Brad Smith évoque notamment des restrictions d'accès au site de vidéo en ligne YouTube pour les moteurs de recherche autres que Google Search ou les téléphones multifonctions utilisant un logiciel Microsoft.

Au final, Google conforte ainsi la position dominante de Google Search, dont la part de marché en Europe est évaluée à 95%, contre 5% pour Bing, le moteur de recherche de Microsoft.

La Commission avait déjà reçu plusieurs plaintes dans le passé contre Google. Son enquête est centrée pour l'instant sur deux marchés où le géant de l'internet est hyperdominant en Europe, la recherche et la publicité en ligne.

Elle cherche à vérifier s'il favorise ses propres services et pénalise ceux de concurrents dans les résultats fournis par son moteur de recherche, ou s'il impose des clauses d'exclusivité à des partenaires publicitaires.

Dans l'immédiat, ses services ont "pris note" de la nouvelle plainte, précisant qu'ils allaient, comme la procédure le prévoit, demander une réaction à Google.

Ils évalueront ensuite s'il convient ou pas de l'intégrer au dossier, ce qui permettrait à Microsoft d'être davantage impliqué dans l'enquête.

Google pour sa part n'est "pas surpris", a assuré son porte-parole à Bruxelles, Al Verney, rappelant qu'une des filiales de Microsoft avait été "l'un des premiers plaignants" à Bruxelles.
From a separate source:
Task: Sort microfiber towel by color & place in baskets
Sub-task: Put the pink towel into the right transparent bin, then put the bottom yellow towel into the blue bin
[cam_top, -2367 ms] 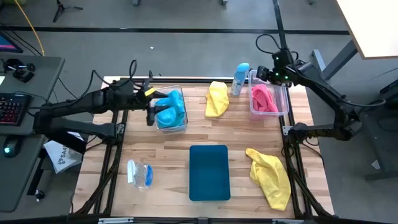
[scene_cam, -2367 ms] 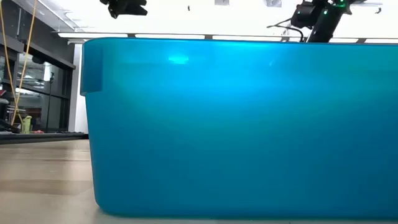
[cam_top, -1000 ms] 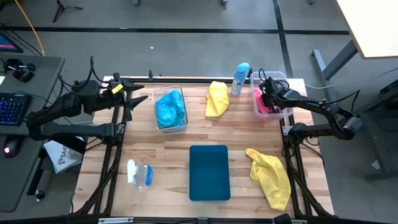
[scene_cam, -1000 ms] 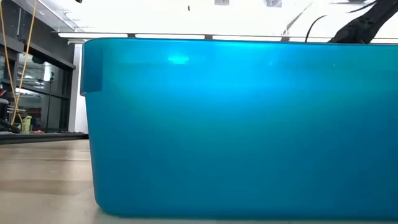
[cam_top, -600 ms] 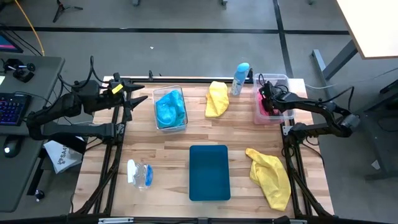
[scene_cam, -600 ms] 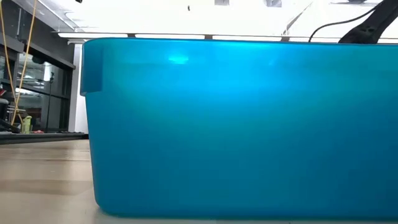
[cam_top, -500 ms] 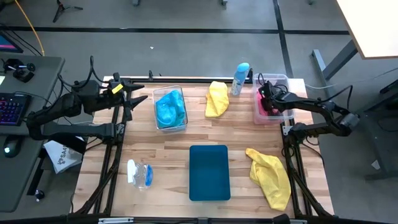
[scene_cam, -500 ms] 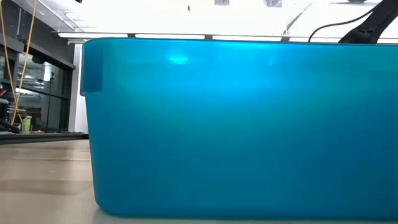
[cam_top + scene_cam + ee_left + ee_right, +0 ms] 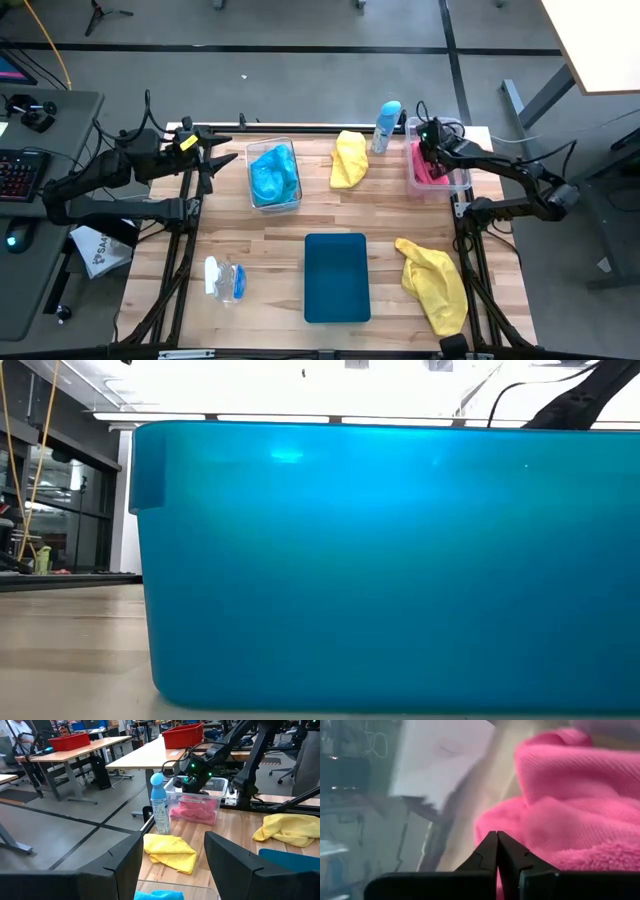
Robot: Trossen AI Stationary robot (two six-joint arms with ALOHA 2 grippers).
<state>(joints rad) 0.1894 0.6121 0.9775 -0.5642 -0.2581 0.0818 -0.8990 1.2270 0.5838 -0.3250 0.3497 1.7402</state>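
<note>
**Q:** Two yellow microfiber cloths out loose on the wooden worktop [image 9: 280,250], right? Where's everything else sitting?

**A:** yep, one crumpled yellow cloth [image 9: 348,158] near the back middle, just beside the clear spray bottle with the light-blue cap [image 9: 386,125], and the other bigger yellow cloth [image 9: 436,282] at the front right corner. Bright blue microfiber cloth [image 9: 272,174] is bunched inside the clear plastic bin on the left [image 9: 297,198]. Pink microfiber cloth [image 9: 430,166] is in the clear plastic bin at the back right [image 9: 462,178]. Flat dark-teal rectangular tray [image 9: 336,277] sits front centre with nothing on it, and a small clear bottle with a blue label [image 9: 224,279] is lying at the front left

**Q:** And the arms?

**A:** right tool [image 9: 430,150] is down in the pink bin, fingers pinched together with the tips right at the pink cloth [image 9: 570,815]; can't tell if any fabric is caught between them. Left tool [image 9: 212,164] hangs at the worktop's left edge beside the blue bin, fingers spread apart, holding nothing
</note>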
Le groupe laisse entendre depuis le début que Microsoft est derrière ses déboires en Europe.

Dès la révélation des premières plaintes, il avait souligné que deux d'entre elles étaient liés au groupe de Redmond: celle du portail internet Ciao, racheté par Microsoft en 2008, et celle du comparateur de prix Foundem, qui fait partie comme lui de l'association de lobbying ICOMP.

De ce point de vue, la plainte de Microsoft clarifie le débat.
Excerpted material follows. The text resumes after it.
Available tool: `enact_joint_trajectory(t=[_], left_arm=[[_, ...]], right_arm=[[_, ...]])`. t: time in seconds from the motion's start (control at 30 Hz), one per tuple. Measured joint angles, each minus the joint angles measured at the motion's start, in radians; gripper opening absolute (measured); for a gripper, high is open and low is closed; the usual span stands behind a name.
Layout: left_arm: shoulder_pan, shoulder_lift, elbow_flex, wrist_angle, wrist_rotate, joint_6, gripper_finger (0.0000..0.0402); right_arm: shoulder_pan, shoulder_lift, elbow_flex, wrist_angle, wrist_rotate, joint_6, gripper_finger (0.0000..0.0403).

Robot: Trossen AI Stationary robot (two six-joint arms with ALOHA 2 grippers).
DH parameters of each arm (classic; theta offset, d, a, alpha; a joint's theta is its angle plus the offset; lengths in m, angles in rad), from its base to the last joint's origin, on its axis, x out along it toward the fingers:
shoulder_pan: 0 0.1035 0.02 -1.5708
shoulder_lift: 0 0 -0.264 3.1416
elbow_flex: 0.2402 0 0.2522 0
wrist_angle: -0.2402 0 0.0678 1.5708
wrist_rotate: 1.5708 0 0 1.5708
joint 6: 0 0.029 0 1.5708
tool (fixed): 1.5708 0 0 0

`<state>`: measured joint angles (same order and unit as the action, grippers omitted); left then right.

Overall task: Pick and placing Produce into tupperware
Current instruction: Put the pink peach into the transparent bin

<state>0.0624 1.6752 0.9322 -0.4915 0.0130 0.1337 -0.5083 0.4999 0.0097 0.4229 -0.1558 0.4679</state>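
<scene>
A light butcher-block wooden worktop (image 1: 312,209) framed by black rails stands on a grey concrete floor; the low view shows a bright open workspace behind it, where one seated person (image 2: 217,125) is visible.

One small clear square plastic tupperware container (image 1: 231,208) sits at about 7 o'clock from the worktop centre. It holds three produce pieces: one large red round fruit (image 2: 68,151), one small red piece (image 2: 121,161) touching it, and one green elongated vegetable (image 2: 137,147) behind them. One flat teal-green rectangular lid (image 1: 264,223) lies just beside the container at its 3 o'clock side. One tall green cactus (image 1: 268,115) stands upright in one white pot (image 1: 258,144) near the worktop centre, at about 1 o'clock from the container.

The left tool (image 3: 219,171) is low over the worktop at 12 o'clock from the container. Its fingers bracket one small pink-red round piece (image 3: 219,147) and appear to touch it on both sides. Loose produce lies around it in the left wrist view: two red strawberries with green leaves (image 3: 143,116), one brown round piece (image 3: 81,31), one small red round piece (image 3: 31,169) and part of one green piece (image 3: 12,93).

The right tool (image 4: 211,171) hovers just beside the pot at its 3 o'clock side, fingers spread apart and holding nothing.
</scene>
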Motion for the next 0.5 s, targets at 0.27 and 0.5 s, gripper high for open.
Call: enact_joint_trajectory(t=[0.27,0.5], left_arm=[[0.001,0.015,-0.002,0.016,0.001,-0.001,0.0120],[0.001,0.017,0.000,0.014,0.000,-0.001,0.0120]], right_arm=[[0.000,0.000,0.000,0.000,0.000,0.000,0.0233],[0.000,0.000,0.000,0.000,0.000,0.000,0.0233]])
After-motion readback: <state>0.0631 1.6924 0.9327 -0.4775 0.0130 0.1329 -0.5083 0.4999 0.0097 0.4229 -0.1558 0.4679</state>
Elle représente aussi un retour de balancier, car il y a quelques années, les positions étaient exactement inversées: c'est Microsoft qui était dans le collimateur de Bruxelles pour abus de position dominante, à l'époque à cause de son navigateur Internet Explorer, et Google du côté des plaignants.

Le bras de fer avait duré des années, et Microsoft avait dû s'acquitter de très lourdes amendes.

Brad Smith a reconnu jeudi "l'ironie" de la situation, mais assuré que Microsoft n'avait pas pris sa décision à la légère. Google "ne devrait pas être autorisé à continuer des pratiques qui restreignent l'innovation et l'offre de services concurrents", a-t-il souligné, disant "espérer" que Bruxelles "décide de l'arrêter".